I'm stuck. It is hard to get disability money, I'm not disabled enough, and I also had jobs in the past which doesn't help when trying to get disability money. So no disability money, yet it is also very hard to find a job. I don't have a BA yet, so that takes out a bunch of jobs. Then because my left vocal cord is paralyzed, it takes out a whole bunch of other jobs (like a server/host in a restaurant, or a cashier at busy and loud burger joint). I have done food delivery jobs in the past. I have a clean driving record. Yet I applied to some pizza and other food delivery places a few times. My resume shows I have the experience, my driving record shows I'm a great driver with no accident or tickets. I'm available at the time they need a driver for. But I didn't get the job, meanwhile I keep seeing the place advertising that they need drivers.
I once emailed my resume to a place, they then called to ask me to stop by for an interview, and when I came there, they said they aren't hiring right now. That was just one place that was obvious where I was prejudged and discriminated. I was so confused and in shock that I didn't make a scene which was probably a good thing, but still I wish I did more to put that manager in his place, and make them feel bad. Maybe some
customers would hear it and won't come back. Altought that one place was the only one where it was clear I was prejudged, I believe it happened a few times more. Especially with those driving positions.

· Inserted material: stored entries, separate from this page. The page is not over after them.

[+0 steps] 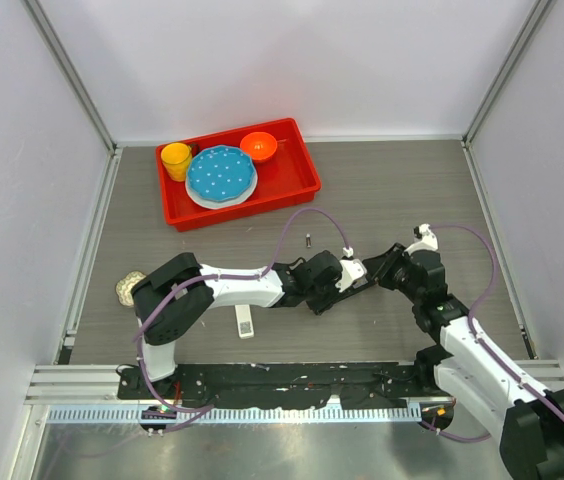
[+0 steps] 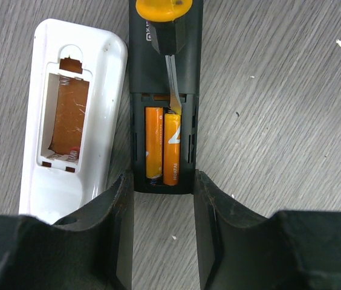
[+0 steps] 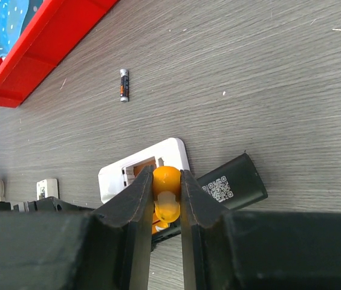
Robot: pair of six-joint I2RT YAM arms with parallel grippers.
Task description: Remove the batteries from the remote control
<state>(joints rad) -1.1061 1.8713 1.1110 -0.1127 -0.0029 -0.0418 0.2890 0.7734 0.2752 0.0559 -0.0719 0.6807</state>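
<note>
1. Left jaws (image 2: 163, 181) are clasped on the near end of the black remote (image 2: 143, 72), one finger on each side. The remote lies flat on the table (image 2: 279, 121).
2. The two orange batteries (image 2: 170, 151) sit side by side in the open bay at 12 o'clock from those jaws, long axes running 12 to 6.
3. Right jaws (image 3: 167, 175) are clenched on the screwdriver (image 2: 163, 9), which comes in from 12. Its blade tip meets the 12 o'clock end of the right-hand cell. By my read, the right arm pries and the left steadies.
4. The white remote (image 2: 107, 90) lies just beside at 9, its bay empty.
5. Only the left wrist view shows the tip against the cell. Only the right wrist view shows a loose cell (image 3: 123, 85) out at 11, near the red tray (image 3: 37, 66).
</note>
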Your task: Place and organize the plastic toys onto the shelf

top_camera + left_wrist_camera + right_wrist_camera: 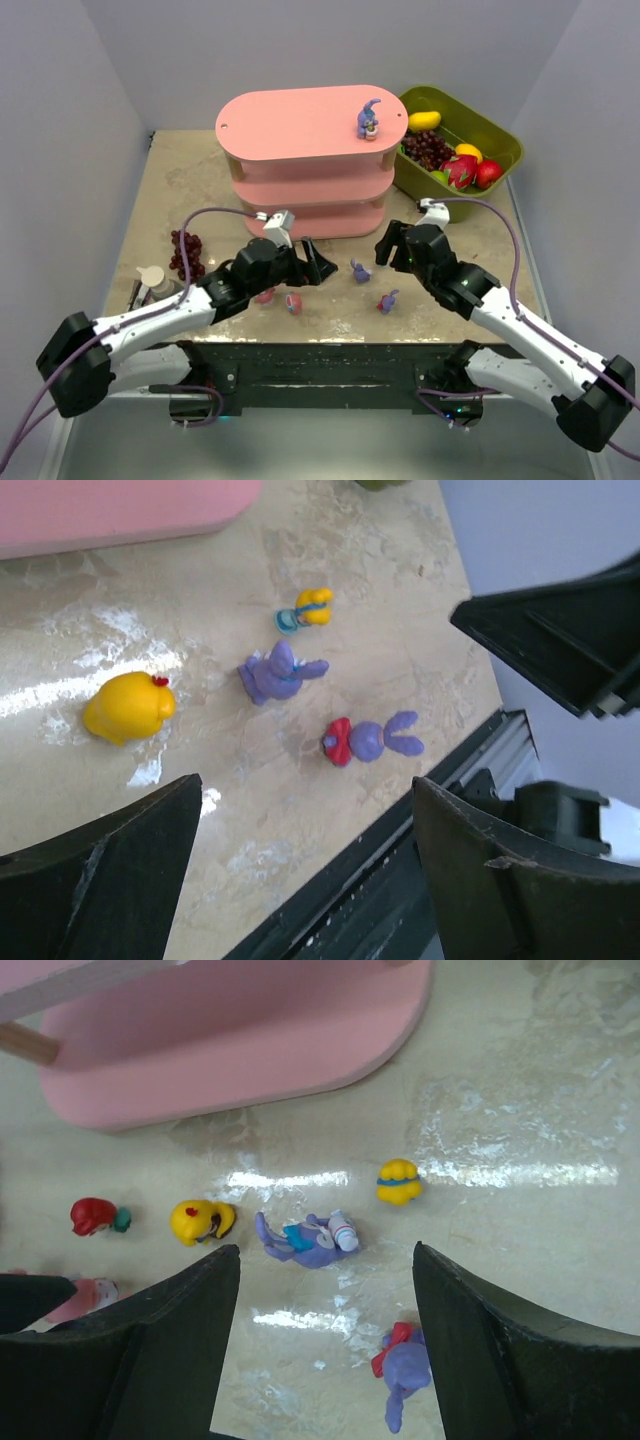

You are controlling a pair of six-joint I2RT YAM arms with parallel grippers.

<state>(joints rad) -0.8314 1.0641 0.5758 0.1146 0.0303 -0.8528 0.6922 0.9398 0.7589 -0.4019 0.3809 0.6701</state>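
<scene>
The pink shelf (300, 150) stands at the back middle, with one purple bunny (368, 118) upright on its top board. Two more purple bunnies (360, 271) (388, 300) lie on the table between my grippers. In the right wrist view a bunny with a red bow (405, 1370) lies between my open right gripper's (325, 1360) fingers, close to the right one. Beyond it are a bunny with a blue bow (308, 1238), two yellow toys (200, 1221) (398, 1181) and a red toy (95, 1216). My left gripper (312, 262) is open and empty over the table's front edge.
An olive-green bin (500, 135) with fake fruit stands at the back right. A dark grape bunch (186, 250) and a pale bottle (152, 278) lie at the left. Two pink-and-white toys (265, 296) (293, 303) sit below my left arm.
</scene>
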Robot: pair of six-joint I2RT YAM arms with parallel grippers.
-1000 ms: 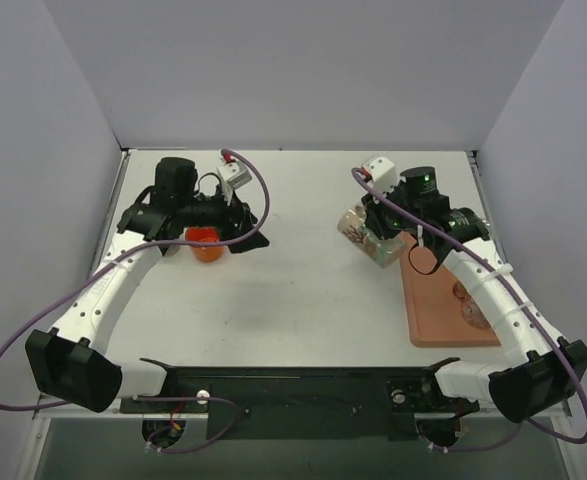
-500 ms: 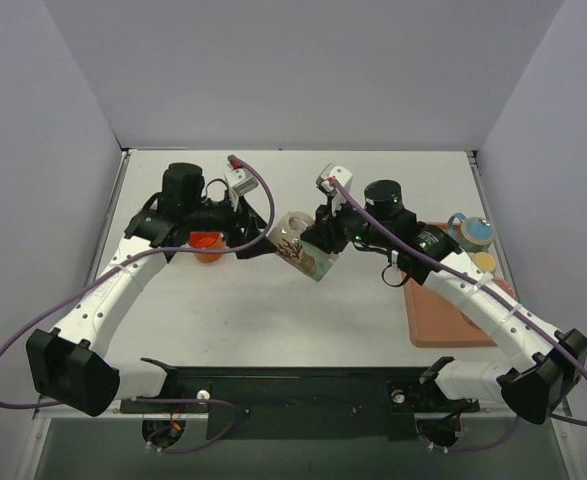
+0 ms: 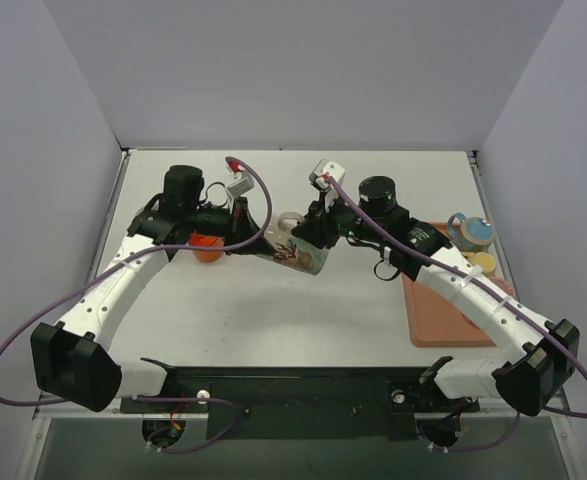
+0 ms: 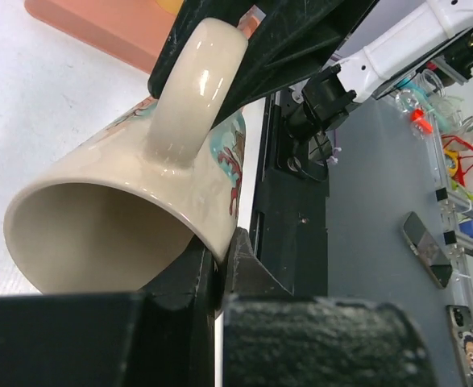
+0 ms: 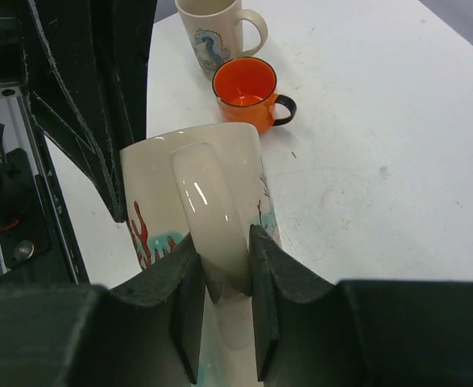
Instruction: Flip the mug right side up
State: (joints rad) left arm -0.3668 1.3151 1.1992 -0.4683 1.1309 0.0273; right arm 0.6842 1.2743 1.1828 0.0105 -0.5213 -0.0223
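Observation:
The cream mug [image 3: 298, 253] with red coral and teal print hangs on its side above the table's middle, mouth towards the left arm. My right gripper [image 3: 316, 232] is shut on its handle [image 5: 212, 218], one finger on each side. My left gripper [image 3: 264, 246] is shut on the mug's rim [image 4: 212, 242], one finger inside the mouth and one outside. In the left wrist view the mug [image 4: 123, 214] fills the frame, handle up, with my left gripper [image 4: 217, 262] pinching its wall. In the right wrist view the mug [image 5: 151, 189] points away from my right gripper [image 5: 222, 274].
An orange mug [image 5: 248, 97] stands upright on the table under the left arm [image 3: 206, 246], with an upright cream mug [image 5: 212, 32] behind it. A terracotta tray [image 3: 438, 310] lies at the right, with small cups [image 3: 470, 232] at its far end.
The right arm has carried the mug from above the tray leftwards to the middle. The left gripper, open before, has shut on the mug's rim.

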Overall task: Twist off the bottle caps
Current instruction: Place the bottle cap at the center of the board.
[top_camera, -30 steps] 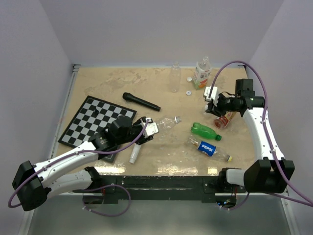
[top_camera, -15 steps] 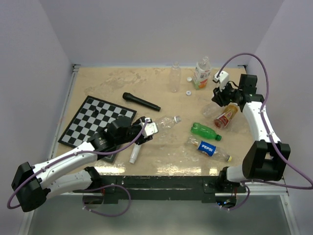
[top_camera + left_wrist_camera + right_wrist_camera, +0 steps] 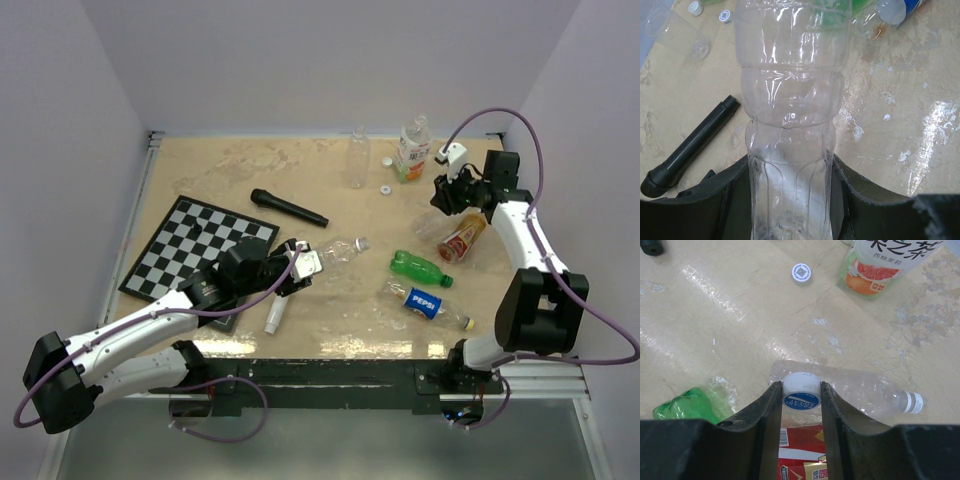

I do believe I get judged a lot. I bet that many times when I handed my resume to a manager and they said the usual "some one will call you if you fit the requirements..." they didn't really take a good look at my resume, but judged me and that was for my chances at that job. I also feel judged by my friends sometimes. I feel people see me as slow, or retarted. I feel sometimes females friends treat me with extra care. As though they are taking some motherly part, and feel they need to be extra nice to me. When I get the "heeey buuuddy" in a nice ton like you say to a 7 year old, I see it as some judgement, it gets me annoyed, but I don't show it. Of course I could be wrong. Maybe I'm reading too much into it. But I'm pretty sure a few times that it was the way I saw it. Another reason is because those same people were sure I was much younger than them. As though they saw me as their little pitiable brother.